ChmSee CHM help viewer

December 4th, 2007

A few months ago I needed to view a CHM file, which is a compressed HTML-based help file format from Microsoft. The file was the FreeBasic User Manual, and CHM was (and still is) the only format available for download.

There were CHM viewers for Linux, but many dependencies. Until now. I have discovered ‘ChmSee’, which is a GTK2 application and the package uncompressed is 220K and it uses a library ‘chmlib’ that is only 24K uncompressed. It achieves this small size by using the Gecko engine in SeaMonkey. The authors are Yang Hong and Ji YongGang.

It compiled without a glitch, and I downloaded the FreeBasic CHM file and it works perfectly.

ChmSee project page: http://gro.clinux.org/projects/chmsee/
chmlib page: http://www.jedrea.com/chmlib/
Info about CHM: http://en.wikipedia.org/wiki/Microsoft_Compressed_HTML_Help

I think someone recently asked on the forum about Microsoft LIT format — that is a modified CHM format. Here are various related forum threads:

http://www.murga-linux.com/puppy/viewtopic.php?t=21033
http://www.murga-linux.com/puppy/viewtopic.php?t=4631

I’ve put this into Dingo and it will be in the next release, alpha3. Note, I have set the ‘application/x-chm’ mime-type in Rox and /etc/mime.types and /etc/mailcap.


One Response to “ChmSee CHM help viewer”

  1. Dougal Says:

    Something unrelated that’s worth looking into:
    http://lwn.net/Articles/260599/


When the pup_save gets full…

December 4th, 2007

ecomoney provides support for people who use Puppy. These tend to be less computer-technically-savvy customers, and when the pup_save file gets full they do nothing about it, which results in the pup_save file becoming unusable. ecomoney is doing a frugal install for them.

Basically, the customers need to be alerted to the situation — the little ‘freememapplet’ in the taskbar is not enough — and also told what to do about it.

In Dingo I do not have a ‘freememaplet’ in the taskbar, instead there is a message at the top of the screen. The advantage of this is it can contain any text, any font and color.
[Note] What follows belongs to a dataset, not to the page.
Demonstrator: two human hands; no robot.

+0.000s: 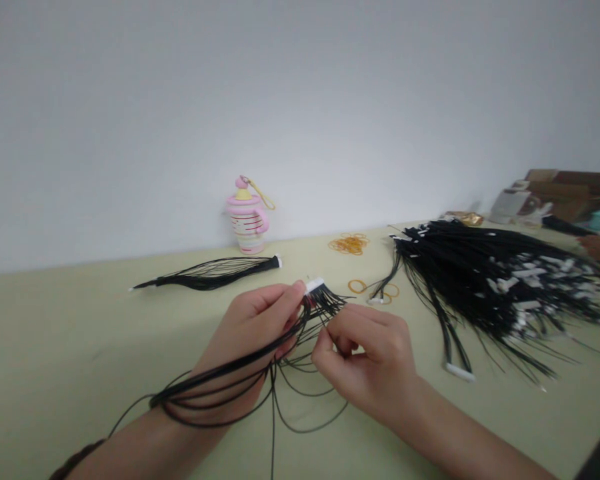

What I have now done is enhance this with a prominent warning, bold black text on a red background.

The warning message varies depending on the PUPMODE. In the case of a frugal install with a pup_save file (normally PUPMODE=12), the warning will advise to delete files or run the ‘Resize personal storage file’ in the ‘Utility’ menu. This message is very prominent so cannot be missed, and is sufficiently intrusive that the user will want to follow the advice.

Note, the user can click on the message to make it go away, but if the free memory drops any lower it will come back. I have set the trigger point at 2MB free space in the pup_save — though, there could be more than one trigger point, with varying severity of warning.


6 Responses to “When the pup_save gets full…”

  1. crafty Says:

    Excuse the fr**ch - ‘about bloody time’ ..(he..he..he..)..

    This has been one of the biggest “newbies” bugbear for quite a long time - so finally getting it sorted out will hopefully ( or definitely - as my better half keeps telling me I should be more positive..hah..) make using Puppy for the “noobs” much easier..

    Great work Barry..

    crafty.
    .

  2. PaulBx1 Says:

    Is the message always visible on top of all windows?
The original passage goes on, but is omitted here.